The drama of good and evil recurs in Tony Cragg's George and the Dragon, but in lighter mode. Brash orange plastic pipes wriggle their way around a kitchen table, a wicker basket and a milk churn, in a symbolic portrayal of the saint's battle to save the princess from the dragon. To find this work, the visitor must climb a narrow spiral staircase that eventually brings one into the space above the vault of the interior. Here, one can walk along wooden walkways between the stone roof and the exterior roof with its medieval timbers, in a space lit by the light from the windows at the apex of the nave and transept gables. Its well worth the climb, for once this high up, you are in another world.

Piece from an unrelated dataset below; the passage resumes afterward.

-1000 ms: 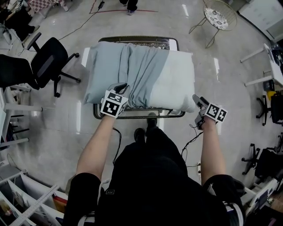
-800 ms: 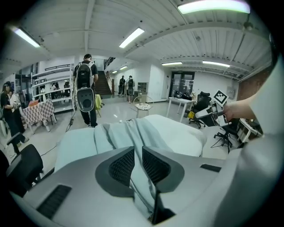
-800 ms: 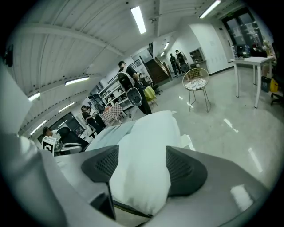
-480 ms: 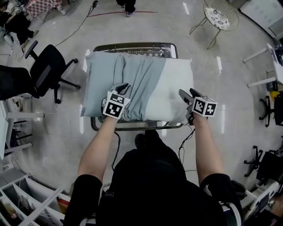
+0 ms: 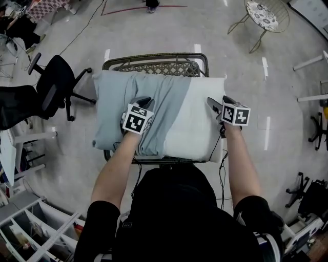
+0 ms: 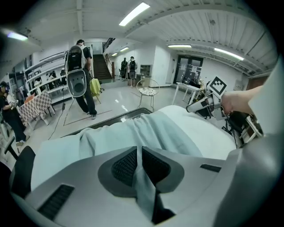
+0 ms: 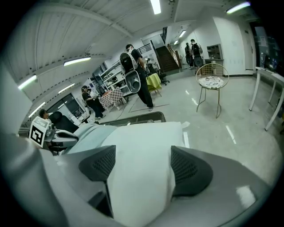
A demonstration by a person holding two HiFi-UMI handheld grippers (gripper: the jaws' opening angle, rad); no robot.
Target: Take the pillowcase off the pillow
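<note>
Since a second ago both grippers have travelled away from the person's body and further onto the bedding: the left gripper (image 5: 142,101) was at the near edge and now sits well up on the top face, while the right gripper (image 5: 219,102), then off the near right corner, now stands at the right edge. The person has also stepped in, and the shoes seen under the stand earlier are out of sight. The left jaws are pinched nearly together on a fold of the pillowcase (image 5: 110,115). The right jaws have just been opening and stand wide apart with the white edge of the pillow (image 5: 195,125) between them; the pads flank it, with no clear squeeze. The blue-grey pillowcase covers the left half of the pillow, gathered in folds toward the middle, and the right half lies bare. All of it rests on the wire-frame stand (image 5: 154,57). Count: one pillow, one pillowcase, two grippers with one marker cube each, one stand, and one round wire chair (image 5: 262,15) at the far right.
</note>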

And though silent when empty, this space rapidly fills with an ethereal noise as the visitor, moving up and down the wooden walkways, shapes a sound sculpture by passing soundbeams that trigger random fragments of pre-recorded music and speech. Composed by Helen Ottaway, with assistance from the sound designer, Alastair Gooden, Thin Air makes an intriguing end to this ambitious, risk-taking, provocative and highly enjoyable exhibition.